Plantamajoside: A potentially novel botanical agent for diabetes mellitus management

医学 糖尿病 重症监护医学 生物信息学 内分泌学 生物
作者
Na Liu,Weitao Yan,Kun Xiong
出处
期刊:World Journal of Diabetes [Baishideng Publishing Group Co (World Journal of Diabetes)]
卷期号:16 (5)
标识
DOI:10.4239/wjd.v16.i5.104311
摘要

Diabetes mellitus (DM) and its associated complications are metabolic disorders characterized by hyperglycemia, leading to high morbidity and reduced quality of life worldwide. This global healthcare problem imposes substantial personal and social burdens that warrant comprehensive and in-depth investigation. Plantamajoside (PMS), a naturally bioactive ingredient derived from the traditional Chinese medicinal herb Plantaginis Herba, exhibits a range of pharmacological properties, including anti-inflammatory, antioxidative, and antitumor effects, and has been traditionally utilized in clinical applications such as removing phlegm and clearing heat. However, the potential biological impact of PMS on DM remains largely unexplored. Recent research by Wang et al reported the therapeutic potential of PMS in type 2 DM (T2DM) and elucidated the underlying molecular mechanisms. Specifically, PMS mitigates endoplasmic reticulum stress and apoptosis of pancreatic β-cells by upregulating DnaJ heat shock protein family (Hsp40) member C1, thereby alleviating pancreatic β-cell damage and ameliorating T2DM progression. Given the novel and protective effect of PMS on pancreatic β-cells, this natural ingredient emerges as an innovative and promising therapeutic strategy for improving DM outcomes. PMS has been shown to modulate key signaling pathways involved in multiple types of regulated cell death (RCD), such as apoptosis and autophagy. Various forms of RCD, including apoptosis, ferroptosis, pyroptosis, autophagy, and PANoptosis, contribute to the pathogenesis of DM and its associated complications. There is significant potential for PMS to exert protective effects on β-cells against these forms of RCD and to provide a multitarget approach to DM therapy.
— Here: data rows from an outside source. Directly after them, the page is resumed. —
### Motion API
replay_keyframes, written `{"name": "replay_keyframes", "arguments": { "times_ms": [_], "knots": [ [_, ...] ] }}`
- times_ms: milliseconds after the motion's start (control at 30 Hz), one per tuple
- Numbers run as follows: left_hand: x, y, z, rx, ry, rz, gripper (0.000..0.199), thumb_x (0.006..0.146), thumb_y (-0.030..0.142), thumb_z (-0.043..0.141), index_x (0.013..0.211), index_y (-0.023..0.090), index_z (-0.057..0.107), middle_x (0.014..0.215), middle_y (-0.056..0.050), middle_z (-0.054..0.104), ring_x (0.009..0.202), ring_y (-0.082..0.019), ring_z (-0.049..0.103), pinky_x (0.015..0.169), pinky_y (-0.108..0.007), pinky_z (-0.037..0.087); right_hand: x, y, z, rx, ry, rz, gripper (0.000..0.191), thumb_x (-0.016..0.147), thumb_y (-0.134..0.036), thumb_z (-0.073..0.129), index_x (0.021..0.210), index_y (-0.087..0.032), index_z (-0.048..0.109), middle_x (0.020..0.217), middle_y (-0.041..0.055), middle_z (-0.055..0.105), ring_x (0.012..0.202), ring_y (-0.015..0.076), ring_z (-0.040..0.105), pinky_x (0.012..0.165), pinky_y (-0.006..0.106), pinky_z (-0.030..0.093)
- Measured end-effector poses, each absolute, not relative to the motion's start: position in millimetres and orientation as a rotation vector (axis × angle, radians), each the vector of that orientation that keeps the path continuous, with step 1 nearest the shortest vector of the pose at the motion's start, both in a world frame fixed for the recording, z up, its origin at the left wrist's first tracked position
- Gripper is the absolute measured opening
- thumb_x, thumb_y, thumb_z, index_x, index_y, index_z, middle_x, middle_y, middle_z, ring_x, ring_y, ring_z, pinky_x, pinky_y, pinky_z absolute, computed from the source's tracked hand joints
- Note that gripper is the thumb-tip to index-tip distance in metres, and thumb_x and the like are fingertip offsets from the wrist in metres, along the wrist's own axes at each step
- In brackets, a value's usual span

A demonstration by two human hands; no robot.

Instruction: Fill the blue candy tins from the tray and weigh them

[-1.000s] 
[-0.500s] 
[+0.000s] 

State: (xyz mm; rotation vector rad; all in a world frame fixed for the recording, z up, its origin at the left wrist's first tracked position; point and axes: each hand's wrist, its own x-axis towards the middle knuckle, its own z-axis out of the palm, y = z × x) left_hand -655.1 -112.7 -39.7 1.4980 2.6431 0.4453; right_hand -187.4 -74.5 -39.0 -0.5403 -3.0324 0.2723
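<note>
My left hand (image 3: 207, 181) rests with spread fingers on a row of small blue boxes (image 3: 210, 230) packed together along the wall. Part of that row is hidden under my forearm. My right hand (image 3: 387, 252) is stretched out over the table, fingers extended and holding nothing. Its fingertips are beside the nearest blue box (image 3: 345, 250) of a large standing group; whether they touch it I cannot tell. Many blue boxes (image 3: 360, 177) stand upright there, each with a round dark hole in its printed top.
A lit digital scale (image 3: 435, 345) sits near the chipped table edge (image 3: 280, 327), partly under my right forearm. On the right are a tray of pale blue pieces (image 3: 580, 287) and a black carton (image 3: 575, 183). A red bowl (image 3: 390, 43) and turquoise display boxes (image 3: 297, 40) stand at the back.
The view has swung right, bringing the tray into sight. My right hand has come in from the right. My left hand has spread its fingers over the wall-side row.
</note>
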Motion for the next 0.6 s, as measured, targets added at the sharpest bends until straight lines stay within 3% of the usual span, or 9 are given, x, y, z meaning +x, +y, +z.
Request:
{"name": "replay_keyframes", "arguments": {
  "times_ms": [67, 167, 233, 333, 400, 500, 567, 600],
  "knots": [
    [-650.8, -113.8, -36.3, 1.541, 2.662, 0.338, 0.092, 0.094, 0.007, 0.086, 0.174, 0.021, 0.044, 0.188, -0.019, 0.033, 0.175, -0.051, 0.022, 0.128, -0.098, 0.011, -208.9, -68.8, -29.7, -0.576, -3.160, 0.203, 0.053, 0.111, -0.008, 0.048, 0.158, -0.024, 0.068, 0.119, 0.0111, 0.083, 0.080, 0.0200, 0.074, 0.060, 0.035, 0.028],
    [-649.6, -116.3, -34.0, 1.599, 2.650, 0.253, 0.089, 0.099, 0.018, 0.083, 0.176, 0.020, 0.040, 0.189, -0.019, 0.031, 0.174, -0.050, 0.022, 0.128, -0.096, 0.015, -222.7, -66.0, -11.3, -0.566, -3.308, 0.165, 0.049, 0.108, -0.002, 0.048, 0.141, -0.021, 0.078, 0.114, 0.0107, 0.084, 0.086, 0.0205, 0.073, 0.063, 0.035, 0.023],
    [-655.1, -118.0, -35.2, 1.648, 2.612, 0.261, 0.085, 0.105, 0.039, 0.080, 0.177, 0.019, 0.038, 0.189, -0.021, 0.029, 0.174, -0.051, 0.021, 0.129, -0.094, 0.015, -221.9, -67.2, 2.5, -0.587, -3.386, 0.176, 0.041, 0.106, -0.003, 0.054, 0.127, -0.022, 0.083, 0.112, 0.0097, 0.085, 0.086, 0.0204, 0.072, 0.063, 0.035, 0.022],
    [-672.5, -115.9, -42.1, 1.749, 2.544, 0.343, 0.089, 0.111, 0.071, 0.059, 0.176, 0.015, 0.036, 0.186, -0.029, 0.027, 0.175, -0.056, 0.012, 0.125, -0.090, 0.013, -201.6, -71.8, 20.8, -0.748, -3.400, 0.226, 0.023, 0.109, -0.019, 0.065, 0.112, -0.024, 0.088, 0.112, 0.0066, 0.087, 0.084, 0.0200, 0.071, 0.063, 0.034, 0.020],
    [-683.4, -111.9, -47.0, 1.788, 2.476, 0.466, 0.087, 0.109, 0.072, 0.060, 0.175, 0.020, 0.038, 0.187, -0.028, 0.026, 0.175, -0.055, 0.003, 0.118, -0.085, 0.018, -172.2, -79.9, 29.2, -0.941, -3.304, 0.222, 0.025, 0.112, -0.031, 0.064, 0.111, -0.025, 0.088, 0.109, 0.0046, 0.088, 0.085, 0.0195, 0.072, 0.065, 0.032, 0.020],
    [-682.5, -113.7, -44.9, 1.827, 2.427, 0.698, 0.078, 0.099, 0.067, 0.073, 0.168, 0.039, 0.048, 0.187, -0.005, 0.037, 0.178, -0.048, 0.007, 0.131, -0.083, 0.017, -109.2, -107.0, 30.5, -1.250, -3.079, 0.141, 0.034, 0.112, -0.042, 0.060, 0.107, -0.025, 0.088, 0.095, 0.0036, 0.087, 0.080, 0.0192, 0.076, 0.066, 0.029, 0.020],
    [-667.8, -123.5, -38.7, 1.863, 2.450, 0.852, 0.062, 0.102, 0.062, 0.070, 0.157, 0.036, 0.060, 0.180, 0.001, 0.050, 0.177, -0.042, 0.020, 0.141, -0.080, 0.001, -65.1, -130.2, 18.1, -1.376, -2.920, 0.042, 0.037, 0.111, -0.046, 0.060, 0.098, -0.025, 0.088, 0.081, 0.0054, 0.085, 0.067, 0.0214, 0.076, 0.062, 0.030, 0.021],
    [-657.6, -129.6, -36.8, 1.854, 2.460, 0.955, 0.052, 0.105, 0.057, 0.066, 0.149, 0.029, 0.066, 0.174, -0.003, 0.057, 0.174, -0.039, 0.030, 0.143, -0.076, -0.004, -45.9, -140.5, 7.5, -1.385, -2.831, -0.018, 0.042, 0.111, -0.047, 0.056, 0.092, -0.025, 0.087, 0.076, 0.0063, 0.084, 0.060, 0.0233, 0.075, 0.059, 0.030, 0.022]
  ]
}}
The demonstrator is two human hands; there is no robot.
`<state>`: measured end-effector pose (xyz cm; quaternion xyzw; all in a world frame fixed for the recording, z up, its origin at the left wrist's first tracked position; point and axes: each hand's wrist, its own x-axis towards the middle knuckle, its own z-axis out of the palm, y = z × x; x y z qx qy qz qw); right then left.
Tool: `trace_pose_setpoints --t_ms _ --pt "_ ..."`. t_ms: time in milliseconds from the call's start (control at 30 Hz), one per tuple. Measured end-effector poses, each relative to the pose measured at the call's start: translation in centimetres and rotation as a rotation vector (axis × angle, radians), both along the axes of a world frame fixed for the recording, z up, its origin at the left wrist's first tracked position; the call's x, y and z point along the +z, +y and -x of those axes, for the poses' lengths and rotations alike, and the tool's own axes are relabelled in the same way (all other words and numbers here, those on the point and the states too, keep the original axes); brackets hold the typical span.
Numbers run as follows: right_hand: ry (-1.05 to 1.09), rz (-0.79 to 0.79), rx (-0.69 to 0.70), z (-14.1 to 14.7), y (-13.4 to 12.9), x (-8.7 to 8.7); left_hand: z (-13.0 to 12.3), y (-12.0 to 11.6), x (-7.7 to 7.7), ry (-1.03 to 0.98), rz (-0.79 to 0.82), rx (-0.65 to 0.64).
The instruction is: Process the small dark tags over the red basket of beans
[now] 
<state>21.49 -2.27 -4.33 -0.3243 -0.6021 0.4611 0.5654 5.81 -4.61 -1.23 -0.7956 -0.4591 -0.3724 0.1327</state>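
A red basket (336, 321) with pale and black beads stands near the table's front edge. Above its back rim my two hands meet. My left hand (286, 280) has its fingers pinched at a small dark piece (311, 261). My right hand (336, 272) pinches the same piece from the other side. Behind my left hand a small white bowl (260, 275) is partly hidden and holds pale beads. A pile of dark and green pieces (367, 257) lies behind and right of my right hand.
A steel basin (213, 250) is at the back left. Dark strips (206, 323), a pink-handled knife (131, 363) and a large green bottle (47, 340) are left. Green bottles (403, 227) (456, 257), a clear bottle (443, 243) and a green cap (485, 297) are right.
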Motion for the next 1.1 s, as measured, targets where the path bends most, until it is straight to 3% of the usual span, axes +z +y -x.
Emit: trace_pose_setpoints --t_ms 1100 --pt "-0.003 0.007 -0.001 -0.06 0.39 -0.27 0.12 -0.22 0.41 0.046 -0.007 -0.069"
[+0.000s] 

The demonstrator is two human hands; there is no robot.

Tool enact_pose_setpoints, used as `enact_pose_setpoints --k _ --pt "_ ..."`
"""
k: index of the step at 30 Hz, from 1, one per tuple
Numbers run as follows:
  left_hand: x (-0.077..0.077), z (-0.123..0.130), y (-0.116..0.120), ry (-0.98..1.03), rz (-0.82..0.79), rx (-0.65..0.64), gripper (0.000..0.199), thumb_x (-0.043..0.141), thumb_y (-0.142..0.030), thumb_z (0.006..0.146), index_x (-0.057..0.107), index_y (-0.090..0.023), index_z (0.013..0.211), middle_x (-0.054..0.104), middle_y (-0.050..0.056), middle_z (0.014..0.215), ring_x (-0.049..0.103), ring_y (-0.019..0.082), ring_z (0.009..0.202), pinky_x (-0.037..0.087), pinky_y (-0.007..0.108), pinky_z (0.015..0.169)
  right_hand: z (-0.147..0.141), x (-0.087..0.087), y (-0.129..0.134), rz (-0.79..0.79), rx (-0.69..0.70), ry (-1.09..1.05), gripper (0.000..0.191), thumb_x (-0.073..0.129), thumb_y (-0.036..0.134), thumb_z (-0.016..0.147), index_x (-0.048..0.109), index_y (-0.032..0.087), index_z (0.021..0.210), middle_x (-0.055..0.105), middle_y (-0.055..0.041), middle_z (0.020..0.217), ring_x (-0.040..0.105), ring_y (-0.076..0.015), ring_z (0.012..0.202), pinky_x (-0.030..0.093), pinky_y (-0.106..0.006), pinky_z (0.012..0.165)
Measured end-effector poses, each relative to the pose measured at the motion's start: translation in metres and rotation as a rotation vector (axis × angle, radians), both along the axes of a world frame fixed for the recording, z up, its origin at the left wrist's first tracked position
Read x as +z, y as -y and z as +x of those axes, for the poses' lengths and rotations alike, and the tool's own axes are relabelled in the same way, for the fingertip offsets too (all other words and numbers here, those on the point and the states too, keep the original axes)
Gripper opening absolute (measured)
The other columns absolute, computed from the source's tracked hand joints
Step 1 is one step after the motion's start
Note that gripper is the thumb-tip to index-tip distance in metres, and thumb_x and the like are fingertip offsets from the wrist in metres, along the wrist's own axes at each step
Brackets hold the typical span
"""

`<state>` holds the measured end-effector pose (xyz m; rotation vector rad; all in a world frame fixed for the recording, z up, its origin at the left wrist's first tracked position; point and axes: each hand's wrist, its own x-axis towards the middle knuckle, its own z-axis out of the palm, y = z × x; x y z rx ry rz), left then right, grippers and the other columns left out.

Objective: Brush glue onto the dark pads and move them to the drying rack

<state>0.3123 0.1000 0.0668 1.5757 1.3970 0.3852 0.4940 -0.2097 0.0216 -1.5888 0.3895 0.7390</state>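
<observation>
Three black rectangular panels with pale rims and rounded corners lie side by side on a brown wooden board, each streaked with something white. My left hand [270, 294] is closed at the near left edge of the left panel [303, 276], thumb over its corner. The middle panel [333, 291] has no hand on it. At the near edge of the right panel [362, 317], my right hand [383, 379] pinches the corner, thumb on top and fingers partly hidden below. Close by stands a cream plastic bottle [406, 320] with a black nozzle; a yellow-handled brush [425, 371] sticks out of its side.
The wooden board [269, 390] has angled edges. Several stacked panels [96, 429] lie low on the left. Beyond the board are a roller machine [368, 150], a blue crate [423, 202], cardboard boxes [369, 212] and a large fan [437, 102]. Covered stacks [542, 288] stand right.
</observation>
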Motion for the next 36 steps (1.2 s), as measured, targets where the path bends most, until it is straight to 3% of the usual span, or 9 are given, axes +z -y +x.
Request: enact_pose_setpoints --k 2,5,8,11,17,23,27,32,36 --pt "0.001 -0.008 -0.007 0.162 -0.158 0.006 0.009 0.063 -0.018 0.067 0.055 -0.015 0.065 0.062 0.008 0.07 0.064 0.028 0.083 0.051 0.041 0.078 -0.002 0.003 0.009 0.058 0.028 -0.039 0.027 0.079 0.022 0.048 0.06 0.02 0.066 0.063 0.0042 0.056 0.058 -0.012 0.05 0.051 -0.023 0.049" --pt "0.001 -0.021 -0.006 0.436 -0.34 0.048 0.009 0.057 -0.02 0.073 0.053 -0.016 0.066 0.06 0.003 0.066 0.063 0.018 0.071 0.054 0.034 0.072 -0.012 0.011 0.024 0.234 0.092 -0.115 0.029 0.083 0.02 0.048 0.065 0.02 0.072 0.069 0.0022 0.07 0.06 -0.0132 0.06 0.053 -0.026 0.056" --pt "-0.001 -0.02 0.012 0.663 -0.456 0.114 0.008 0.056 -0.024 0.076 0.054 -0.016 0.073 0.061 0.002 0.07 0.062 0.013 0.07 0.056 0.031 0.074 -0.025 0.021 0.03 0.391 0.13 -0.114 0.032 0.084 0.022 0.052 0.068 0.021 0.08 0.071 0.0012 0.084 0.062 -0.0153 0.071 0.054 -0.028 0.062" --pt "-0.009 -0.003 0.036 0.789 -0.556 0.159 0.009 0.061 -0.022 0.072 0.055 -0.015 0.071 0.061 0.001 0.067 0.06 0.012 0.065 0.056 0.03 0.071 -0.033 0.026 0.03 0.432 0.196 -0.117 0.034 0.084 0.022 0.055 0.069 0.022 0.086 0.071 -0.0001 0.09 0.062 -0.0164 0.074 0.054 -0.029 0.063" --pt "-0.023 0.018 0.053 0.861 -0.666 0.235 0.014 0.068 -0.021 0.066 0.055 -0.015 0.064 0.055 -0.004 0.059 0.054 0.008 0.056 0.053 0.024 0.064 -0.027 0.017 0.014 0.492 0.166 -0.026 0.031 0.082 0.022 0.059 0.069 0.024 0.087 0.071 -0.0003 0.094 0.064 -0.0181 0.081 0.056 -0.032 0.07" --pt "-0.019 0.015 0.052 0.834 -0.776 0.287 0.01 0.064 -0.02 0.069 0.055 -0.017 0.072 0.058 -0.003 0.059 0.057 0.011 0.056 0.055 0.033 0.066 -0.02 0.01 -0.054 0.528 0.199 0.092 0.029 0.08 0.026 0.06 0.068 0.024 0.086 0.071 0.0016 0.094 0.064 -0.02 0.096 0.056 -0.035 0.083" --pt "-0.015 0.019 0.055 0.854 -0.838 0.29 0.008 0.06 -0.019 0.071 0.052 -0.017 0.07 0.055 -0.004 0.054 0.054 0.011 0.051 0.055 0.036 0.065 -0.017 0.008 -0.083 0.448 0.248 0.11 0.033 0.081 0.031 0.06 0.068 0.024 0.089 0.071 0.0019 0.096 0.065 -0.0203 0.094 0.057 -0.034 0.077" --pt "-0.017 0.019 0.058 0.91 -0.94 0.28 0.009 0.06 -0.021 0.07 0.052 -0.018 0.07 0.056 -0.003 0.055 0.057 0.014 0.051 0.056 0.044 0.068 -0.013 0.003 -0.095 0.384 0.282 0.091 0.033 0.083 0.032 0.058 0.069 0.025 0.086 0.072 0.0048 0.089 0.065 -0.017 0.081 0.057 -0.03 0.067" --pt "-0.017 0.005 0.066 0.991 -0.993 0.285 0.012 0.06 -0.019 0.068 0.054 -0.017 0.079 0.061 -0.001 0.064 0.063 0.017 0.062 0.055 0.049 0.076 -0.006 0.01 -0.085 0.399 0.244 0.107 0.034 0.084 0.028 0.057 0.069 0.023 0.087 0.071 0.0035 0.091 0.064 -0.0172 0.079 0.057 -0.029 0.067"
Therefore, further exploration into whether PMS shields pancreatic β-cells from these types of RCD, coupled with elucidating the underlying molecular mechanisms, will facilitate the development of more effective therapeutic strategies for DM. Additionally, further investigation on PMS in conjunction with other therapeutic approaches is warranted to enhance therapeutic efficacy for DM.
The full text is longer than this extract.